[[ Data extracts, beginning ]]

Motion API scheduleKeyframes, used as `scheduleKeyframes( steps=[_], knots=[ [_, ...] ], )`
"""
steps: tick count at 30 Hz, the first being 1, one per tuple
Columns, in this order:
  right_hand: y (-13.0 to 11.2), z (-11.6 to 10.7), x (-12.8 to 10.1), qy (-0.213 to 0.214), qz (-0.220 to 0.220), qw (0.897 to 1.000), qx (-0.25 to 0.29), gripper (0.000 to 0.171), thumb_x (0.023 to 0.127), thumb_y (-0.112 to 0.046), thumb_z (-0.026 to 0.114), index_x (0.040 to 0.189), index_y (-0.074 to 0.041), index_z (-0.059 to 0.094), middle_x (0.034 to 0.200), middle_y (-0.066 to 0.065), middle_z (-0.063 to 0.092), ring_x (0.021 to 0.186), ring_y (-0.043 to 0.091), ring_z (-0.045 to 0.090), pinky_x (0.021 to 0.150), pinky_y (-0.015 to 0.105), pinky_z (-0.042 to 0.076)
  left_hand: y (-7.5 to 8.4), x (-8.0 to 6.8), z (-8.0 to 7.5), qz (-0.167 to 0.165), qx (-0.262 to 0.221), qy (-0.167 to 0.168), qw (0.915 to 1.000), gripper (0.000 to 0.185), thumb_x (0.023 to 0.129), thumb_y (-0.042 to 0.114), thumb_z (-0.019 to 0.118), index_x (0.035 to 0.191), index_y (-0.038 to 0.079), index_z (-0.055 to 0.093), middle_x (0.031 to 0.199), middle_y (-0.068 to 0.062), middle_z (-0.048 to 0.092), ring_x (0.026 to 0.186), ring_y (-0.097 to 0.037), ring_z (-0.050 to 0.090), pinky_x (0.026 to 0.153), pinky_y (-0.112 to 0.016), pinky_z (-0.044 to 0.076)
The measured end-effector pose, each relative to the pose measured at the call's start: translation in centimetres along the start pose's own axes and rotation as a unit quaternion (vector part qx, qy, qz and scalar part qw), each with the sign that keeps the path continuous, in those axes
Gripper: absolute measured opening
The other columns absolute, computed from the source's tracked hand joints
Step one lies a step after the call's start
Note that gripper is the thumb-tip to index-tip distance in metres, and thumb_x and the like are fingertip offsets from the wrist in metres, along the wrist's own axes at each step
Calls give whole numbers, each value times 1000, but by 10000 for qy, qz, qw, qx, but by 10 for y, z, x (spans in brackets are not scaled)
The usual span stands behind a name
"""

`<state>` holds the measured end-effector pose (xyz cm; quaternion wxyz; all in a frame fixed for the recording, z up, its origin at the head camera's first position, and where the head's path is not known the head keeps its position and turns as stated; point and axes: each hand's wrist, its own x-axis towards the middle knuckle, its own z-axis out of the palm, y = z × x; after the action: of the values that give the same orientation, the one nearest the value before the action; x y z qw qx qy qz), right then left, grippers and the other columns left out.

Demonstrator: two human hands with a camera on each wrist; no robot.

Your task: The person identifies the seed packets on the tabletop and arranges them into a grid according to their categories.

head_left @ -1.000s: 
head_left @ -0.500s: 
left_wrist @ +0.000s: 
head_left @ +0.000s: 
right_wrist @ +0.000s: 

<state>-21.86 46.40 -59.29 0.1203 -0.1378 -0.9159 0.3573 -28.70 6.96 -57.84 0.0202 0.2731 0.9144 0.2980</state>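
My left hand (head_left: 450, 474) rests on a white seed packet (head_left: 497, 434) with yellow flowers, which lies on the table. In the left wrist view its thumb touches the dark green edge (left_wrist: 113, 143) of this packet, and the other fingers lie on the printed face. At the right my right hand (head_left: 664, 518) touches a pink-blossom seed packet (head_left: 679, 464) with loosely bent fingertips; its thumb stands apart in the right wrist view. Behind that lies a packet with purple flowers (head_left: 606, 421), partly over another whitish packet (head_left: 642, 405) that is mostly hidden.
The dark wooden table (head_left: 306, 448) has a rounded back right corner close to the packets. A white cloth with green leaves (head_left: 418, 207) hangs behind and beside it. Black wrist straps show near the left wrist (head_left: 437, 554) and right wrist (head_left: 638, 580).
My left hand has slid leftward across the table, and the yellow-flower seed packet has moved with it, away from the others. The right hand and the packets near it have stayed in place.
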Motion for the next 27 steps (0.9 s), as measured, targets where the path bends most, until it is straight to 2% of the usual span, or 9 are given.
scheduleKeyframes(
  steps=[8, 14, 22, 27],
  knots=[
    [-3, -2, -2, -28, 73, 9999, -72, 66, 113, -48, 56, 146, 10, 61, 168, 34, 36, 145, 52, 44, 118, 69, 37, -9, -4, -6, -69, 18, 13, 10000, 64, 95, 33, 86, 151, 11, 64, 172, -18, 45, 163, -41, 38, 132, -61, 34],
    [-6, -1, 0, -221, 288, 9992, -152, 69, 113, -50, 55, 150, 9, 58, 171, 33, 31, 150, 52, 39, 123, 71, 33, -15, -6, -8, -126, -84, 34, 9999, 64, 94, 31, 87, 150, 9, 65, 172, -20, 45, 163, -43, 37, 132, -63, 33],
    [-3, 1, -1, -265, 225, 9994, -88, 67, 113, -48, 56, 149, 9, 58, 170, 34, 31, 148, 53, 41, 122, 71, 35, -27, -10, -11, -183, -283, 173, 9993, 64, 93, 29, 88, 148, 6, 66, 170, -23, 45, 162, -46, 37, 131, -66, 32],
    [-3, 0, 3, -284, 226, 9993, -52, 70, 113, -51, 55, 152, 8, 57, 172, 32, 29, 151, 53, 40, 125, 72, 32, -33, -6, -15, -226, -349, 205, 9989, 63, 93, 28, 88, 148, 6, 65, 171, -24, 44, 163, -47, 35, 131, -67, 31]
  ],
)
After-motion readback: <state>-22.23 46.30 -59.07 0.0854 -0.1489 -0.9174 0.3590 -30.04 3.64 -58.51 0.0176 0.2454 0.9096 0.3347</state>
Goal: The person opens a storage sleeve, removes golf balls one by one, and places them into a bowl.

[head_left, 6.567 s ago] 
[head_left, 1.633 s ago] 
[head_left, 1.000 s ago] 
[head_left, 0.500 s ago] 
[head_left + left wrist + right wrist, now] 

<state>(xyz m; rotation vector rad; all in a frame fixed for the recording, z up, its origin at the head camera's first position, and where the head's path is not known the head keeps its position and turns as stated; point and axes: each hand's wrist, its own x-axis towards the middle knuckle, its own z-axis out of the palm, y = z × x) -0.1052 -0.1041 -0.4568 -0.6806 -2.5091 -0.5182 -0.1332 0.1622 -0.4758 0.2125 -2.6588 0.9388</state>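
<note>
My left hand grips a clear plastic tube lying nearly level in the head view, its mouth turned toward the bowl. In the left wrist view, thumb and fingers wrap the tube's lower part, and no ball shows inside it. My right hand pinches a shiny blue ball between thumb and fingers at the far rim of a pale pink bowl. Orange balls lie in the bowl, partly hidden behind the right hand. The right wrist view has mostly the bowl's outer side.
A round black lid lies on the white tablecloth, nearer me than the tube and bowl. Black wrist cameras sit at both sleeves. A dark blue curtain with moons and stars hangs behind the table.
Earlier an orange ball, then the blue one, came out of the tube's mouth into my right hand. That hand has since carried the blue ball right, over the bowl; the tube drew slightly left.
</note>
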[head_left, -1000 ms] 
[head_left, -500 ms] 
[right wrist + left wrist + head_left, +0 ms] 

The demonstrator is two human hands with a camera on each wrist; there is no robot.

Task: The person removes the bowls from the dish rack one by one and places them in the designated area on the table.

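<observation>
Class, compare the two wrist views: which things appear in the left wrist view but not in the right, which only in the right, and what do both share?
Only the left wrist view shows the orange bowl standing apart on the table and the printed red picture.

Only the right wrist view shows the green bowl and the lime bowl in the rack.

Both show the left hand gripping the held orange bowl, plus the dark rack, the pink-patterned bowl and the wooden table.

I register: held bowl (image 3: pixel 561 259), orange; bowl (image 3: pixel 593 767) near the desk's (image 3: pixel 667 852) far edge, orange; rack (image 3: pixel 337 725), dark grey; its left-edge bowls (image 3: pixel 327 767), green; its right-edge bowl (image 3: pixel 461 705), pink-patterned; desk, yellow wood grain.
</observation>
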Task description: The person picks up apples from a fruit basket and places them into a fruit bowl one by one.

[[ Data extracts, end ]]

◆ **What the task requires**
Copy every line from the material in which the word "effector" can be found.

◆ **The completed task**
The measured end-effector pose, each relative to the pose measured at the call's start: translation in centimetres along the start pose's own axes and rotation as a unit quaternion (vector part qx, qy, qz and scalar part qw), each with the sign that keeps the path continuous, in those axes
`<state>` holds the measured end-effector pose (xyz cm; quaternion wxyz; all in a frame fixed for the recording, z up, its origin at the head camera's first position, and where the head's path is not known the head keeps its position and turns as stated; point and axes: each hand's wrist, its own x-axis towards the middle knuckle, its own z-axis out of the palm, y = z × x; after the action: of the values that give the same orientation, the one nearest the value before the action; x y z qw qx qy qz), right then left, grippers and the other columns left out.

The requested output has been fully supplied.